Despite lower contract sales, development revenue, net of expense, benefited from lower marketing and sales costs, as well as price increases year-over-year. Timeshare segment results include Timeshare sales and services revenue, net of direct expenses, as well as base management fees, equity earnings (losses), noncontrolling interest, interest expense and general, administrative and other expenses associated with the timeshare business. Timeshare segment results for the 2010 second quarter, shown on page A-9, totaled $30 million, including $14 million of interest expense related to the consolidation of securitized Timeshare notes. Adjusting for restructuring and other charges, as well as the impact of consolidating securitized loans had that occurred at the beginning of 2009 rather than 2010, second quarter 2009 timeshare segment results would have totaled $29 million, including $18 million of interest expense related to the consolidation of securitized Timeshare notes. These adjustments for the 2009 quarter are shown on page A-11.

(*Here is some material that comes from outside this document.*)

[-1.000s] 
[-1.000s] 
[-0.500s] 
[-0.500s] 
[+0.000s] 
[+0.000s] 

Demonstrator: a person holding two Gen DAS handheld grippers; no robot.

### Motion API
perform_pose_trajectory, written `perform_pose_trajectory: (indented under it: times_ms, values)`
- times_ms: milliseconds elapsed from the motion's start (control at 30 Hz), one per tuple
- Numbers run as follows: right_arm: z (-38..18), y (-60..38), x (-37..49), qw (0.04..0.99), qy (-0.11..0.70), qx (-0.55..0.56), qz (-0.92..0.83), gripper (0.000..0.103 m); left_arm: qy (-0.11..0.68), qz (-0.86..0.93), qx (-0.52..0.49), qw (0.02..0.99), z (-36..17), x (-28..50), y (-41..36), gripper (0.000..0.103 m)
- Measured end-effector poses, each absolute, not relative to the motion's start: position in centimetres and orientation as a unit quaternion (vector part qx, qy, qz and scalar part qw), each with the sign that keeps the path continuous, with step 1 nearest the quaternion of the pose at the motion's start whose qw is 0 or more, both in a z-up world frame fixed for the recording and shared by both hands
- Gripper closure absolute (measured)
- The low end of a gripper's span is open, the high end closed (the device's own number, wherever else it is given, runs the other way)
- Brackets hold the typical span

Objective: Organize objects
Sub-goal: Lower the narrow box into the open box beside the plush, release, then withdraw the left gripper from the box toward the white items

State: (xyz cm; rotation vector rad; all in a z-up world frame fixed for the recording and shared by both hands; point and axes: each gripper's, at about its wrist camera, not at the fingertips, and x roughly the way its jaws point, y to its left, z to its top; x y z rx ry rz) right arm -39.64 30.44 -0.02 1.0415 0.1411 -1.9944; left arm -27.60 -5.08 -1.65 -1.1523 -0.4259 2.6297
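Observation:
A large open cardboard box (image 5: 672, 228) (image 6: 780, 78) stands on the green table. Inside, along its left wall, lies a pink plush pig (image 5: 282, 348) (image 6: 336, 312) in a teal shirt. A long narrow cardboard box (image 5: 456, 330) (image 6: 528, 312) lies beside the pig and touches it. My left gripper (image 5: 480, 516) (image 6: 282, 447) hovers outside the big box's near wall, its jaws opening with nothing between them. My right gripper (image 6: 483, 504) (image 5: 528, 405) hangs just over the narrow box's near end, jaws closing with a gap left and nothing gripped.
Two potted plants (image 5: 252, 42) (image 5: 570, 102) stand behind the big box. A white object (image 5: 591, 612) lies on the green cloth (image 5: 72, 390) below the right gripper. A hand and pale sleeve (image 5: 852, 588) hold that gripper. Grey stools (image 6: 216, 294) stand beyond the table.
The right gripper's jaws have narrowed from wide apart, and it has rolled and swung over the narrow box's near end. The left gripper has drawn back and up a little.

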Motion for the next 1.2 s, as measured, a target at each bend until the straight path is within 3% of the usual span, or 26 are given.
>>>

GENERAL, ADMINISTRATIVE and OTHER expenses for the 2010 second quarter increased 4 percent to $142 million, compared to adjusted expenses of $136 million in the year-ago quarter, and included higher incentive compensation costs partially offset by lower legal and deferred compensation expenses.
GAINS AND OTHER INCOME totaled $3 million primarily reflecting $2 million of gains on the sale of real estate and $1 million of returns from joint venture investments. The prior year’s second quarter gains and other income totaled $3 million largely related to gains on the sale of real estate.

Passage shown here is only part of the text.